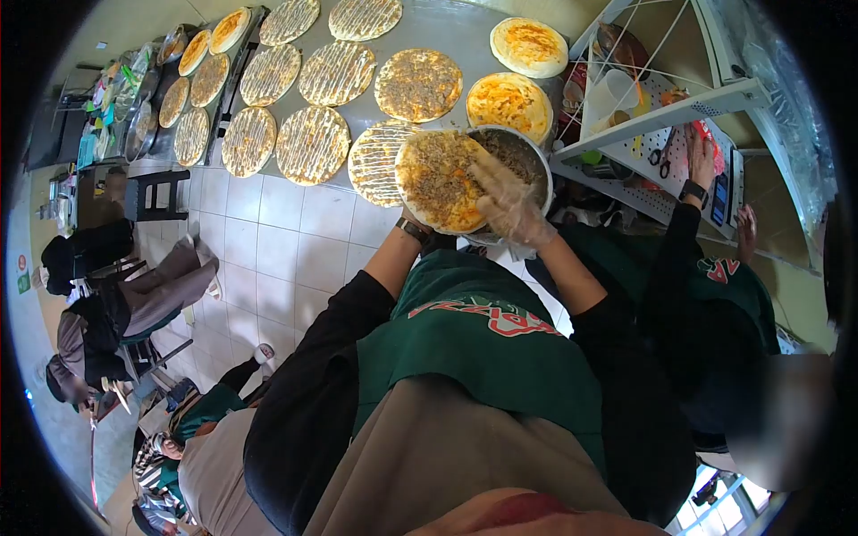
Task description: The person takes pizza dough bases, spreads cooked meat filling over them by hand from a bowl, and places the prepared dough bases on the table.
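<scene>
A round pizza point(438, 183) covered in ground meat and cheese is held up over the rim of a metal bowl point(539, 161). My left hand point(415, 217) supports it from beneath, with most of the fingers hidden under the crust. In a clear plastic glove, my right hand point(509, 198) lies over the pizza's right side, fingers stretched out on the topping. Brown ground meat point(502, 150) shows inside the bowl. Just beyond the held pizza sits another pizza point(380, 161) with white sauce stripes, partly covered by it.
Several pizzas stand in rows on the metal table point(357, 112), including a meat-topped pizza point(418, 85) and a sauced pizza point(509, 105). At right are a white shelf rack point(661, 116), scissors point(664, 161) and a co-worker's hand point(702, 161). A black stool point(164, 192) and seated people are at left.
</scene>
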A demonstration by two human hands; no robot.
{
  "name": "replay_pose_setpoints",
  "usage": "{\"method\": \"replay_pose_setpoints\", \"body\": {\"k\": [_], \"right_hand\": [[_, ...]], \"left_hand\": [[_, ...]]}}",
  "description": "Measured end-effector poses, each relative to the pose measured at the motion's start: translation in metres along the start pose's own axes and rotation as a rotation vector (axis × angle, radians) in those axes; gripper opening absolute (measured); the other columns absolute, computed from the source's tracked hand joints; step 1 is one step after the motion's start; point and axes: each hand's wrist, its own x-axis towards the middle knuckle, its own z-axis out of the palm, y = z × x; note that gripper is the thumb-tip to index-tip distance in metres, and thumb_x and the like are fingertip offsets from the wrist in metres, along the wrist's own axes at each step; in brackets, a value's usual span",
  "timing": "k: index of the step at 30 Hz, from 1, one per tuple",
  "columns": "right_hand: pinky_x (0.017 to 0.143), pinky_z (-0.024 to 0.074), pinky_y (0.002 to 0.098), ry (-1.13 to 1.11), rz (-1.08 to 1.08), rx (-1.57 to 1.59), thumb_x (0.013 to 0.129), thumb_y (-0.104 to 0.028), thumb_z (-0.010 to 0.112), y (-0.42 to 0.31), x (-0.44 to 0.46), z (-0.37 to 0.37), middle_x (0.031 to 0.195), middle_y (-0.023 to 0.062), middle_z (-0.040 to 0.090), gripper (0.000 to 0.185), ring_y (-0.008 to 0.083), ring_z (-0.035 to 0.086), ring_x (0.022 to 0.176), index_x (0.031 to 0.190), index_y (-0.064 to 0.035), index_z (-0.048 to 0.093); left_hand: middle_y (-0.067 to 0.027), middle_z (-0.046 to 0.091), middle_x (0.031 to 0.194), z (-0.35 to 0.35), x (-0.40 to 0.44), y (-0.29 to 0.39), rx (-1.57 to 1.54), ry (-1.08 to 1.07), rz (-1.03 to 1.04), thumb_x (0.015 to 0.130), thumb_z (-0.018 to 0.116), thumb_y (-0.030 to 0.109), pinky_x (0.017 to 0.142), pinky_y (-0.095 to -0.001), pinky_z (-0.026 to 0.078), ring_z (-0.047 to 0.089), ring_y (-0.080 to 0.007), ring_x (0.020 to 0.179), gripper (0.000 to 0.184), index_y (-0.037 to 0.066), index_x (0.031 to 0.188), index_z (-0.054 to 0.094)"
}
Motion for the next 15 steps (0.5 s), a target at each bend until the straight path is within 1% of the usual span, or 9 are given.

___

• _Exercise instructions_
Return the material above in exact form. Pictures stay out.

• _Completed exercise_
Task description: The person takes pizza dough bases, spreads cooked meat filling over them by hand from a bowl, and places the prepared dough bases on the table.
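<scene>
A round pizza point(438, 183) covered in ground meat and cheese is held up over the rim of a metal bowl point(539, 161). My left hand point(415, 217) supports it from beneath, with most of the fingers hidden under the crust. In a clear plastic glove, my right hand point(509, 198) lies over the pizza's right side, fingers stretched out on the topping. Brown ground meat point(502, 150) shows inside the bowl. Just beyond the held pizza sits another pizza point(380, 161) with white sauce stripes, partly covered by it.
Several pizzas stand in rows on the metal table point(357, 112), including a meat-topped pizza point(418, 85) and a sauced pizza point(509, 105). At right are a white shelf rack point(661, 116), scissors point(664, 161) and a co-worker's hand point(702, 161). A black stool point(164, 192) and seated people are at left.
</scene>
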A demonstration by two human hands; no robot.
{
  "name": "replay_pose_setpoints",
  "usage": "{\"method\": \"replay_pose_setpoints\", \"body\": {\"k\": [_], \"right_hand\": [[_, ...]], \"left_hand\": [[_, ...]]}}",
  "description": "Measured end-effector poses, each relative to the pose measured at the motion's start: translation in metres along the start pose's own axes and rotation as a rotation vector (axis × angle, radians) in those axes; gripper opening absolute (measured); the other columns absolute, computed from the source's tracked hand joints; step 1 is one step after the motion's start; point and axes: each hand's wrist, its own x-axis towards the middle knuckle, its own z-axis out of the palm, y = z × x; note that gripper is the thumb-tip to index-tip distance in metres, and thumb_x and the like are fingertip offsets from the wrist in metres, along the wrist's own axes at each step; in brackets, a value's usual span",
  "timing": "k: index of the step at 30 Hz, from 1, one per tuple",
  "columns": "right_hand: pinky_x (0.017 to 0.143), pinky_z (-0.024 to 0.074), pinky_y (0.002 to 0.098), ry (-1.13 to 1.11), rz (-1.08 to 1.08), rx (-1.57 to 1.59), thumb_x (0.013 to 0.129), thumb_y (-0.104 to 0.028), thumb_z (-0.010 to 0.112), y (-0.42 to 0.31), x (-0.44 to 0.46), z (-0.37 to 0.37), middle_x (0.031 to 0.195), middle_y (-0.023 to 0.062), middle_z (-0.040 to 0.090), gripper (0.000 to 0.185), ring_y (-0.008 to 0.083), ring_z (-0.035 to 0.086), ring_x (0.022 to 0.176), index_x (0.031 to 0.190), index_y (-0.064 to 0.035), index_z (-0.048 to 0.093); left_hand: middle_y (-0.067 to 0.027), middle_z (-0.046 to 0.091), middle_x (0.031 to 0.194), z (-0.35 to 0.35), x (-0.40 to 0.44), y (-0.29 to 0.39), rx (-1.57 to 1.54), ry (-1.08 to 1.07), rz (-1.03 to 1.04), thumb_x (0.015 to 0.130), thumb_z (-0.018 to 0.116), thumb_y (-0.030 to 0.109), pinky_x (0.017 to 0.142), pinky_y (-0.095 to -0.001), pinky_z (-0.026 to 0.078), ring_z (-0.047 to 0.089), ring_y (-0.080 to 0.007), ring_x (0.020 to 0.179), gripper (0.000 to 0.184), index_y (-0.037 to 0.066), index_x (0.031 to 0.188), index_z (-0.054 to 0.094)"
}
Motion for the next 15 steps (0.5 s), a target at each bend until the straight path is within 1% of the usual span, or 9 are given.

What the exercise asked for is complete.